One number is the expected answer: the count of lines in the material below containing the word "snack".

Supplied information:
___

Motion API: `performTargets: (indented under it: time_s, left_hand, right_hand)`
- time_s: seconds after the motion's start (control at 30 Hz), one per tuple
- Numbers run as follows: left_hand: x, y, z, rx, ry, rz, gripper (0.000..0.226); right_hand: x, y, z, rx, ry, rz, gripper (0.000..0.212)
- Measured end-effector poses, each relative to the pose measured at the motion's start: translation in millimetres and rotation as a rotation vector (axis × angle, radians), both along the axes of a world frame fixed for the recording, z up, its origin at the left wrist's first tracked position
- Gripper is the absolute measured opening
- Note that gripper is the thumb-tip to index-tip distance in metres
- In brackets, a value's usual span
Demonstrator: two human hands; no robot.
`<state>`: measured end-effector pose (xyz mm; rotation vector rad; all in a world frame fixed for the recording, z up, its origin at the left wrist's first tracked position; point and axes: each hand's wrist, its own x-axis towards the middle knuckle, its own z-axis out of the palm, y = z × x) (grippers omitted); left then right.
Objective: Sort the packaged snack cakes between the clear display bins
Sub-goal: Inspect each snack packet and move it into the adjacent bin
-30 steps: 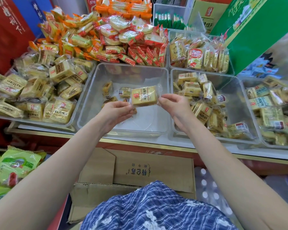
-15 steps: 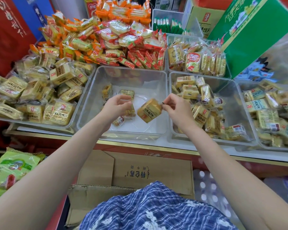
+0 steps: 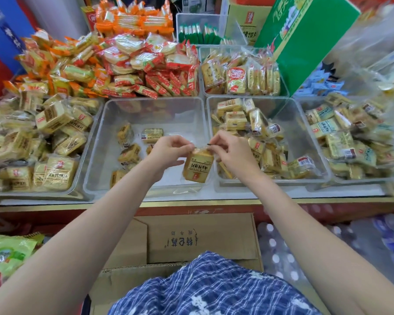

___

Response to this exercise: 2